### RECORDED INFORMATION
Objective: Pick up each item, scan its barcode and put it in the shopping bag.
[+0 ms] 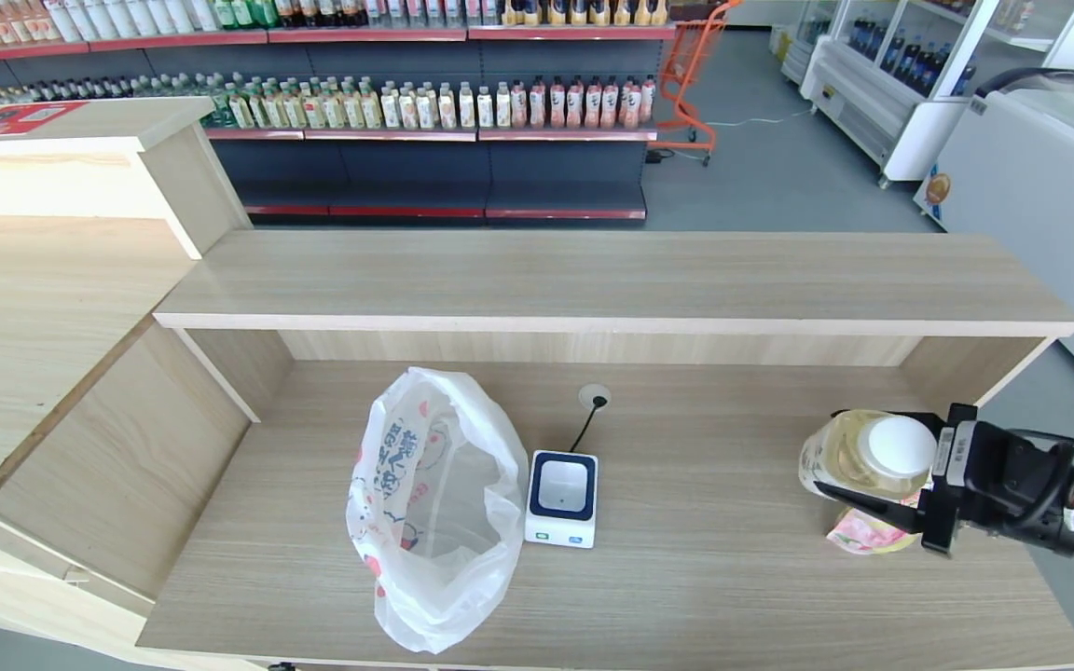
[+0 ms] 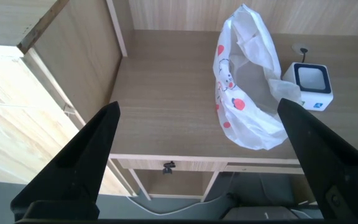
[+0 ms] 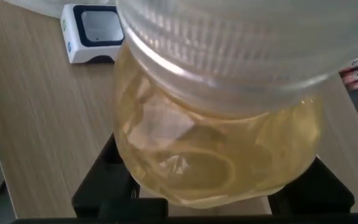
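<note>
The left gripper (image 2: 197, 103) is above the wooden counter (image 2: 160, 112), its two dark fingers (image 2: 79, 162) standing wide apart. On the counter lies the white shopping bag (image 2: 244, 87) with red prints, its mouth open. The scanner (image 2: 311, 87) stands just beside the bag.

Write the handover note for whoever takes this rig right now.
Right gripper: shut on the clear plastic bottle of yellow liquid, white cap, above the wooden counter's right side.
Left gripper: open, empty, over the counter's front left.
Pink packet lies on the counter below the bottle. White printed plastic shopping bag stands open beside the white square scanner.
Done: bottle picked up. Left: scan and bag it, then the packet.
</note>
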Controlling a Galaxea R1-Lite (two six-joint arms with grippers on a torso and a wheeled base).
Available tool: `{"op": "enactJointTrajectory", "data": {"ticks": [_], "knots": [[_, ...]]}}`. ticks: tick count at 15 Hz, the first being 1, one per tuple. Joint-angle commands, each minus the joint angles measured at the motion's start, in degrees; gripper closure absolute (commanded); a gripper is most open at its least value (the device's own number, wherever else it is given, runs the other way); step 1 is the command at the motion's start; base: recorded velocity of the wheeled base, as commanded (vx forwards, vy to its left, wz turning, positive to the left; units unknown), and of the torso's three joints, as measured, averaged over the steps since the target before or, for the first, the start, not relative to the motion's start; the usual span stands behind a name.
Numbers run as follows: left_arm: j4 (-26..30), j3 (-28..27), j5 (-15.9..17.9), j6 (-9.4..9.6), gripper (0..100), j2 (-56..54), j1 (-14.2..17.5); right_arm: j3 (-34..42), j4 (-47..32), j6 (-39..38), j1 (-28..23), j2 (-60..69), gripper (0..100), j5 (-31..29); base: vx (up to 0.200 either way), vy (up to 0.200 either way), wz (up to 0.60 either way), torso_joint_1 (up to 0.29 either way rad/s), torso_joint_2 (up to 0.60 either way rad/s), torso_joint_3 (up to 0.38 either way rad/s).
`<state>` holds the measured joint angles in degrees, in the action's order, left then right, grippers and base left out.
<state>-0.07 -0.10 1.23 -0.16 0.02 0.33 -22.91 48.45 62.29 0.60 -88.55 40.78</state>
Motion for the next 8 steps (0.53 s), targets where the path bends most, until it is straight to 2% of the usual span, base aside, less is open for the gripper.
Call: {"op": "enactJointTrajectory", "data": {"ticks": [1, 4, 8], "knots": [[-0.01, 0.01, 0.00, -0.02, 0, -0.02, 0.02, -3.72, 5.34, 0.99, -1.12, -7.69, 100, 2.11, 0.000, 0.000, 0.00, 0.000, 0.00, 0.000], [-0.01, 0.01, 0.00, -0.02, 0, -0.02, 0.02, -6.27, 6.49, 0.81, -1.92, -8.22, 100, 2.73, 0.000, 0.000, 0.00, 0.000, 0.00, 0.000], [-0.01, 0.01, 0.00, 0.16, 0, -0.02, 0.02, -3.64, 5.96, -0.59, -2.09, -4.44, 100, 2.73, 0.000, 0.000, 0.00, 0.000, 0.00, 0.000]]}}
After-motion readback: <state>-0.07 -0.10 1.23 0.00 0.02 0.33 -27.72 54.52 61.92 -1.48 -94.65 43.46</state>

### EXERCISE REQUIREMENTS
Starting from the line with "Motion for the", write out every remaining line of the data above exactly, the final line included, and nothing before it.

### SOLUTION TO THE PROBLEM
Motion for the next 8 steps (0.53 s), targets where the path bends most, until it is straight to 2% of the usual span, base aside, less is open for the gripper.
Call: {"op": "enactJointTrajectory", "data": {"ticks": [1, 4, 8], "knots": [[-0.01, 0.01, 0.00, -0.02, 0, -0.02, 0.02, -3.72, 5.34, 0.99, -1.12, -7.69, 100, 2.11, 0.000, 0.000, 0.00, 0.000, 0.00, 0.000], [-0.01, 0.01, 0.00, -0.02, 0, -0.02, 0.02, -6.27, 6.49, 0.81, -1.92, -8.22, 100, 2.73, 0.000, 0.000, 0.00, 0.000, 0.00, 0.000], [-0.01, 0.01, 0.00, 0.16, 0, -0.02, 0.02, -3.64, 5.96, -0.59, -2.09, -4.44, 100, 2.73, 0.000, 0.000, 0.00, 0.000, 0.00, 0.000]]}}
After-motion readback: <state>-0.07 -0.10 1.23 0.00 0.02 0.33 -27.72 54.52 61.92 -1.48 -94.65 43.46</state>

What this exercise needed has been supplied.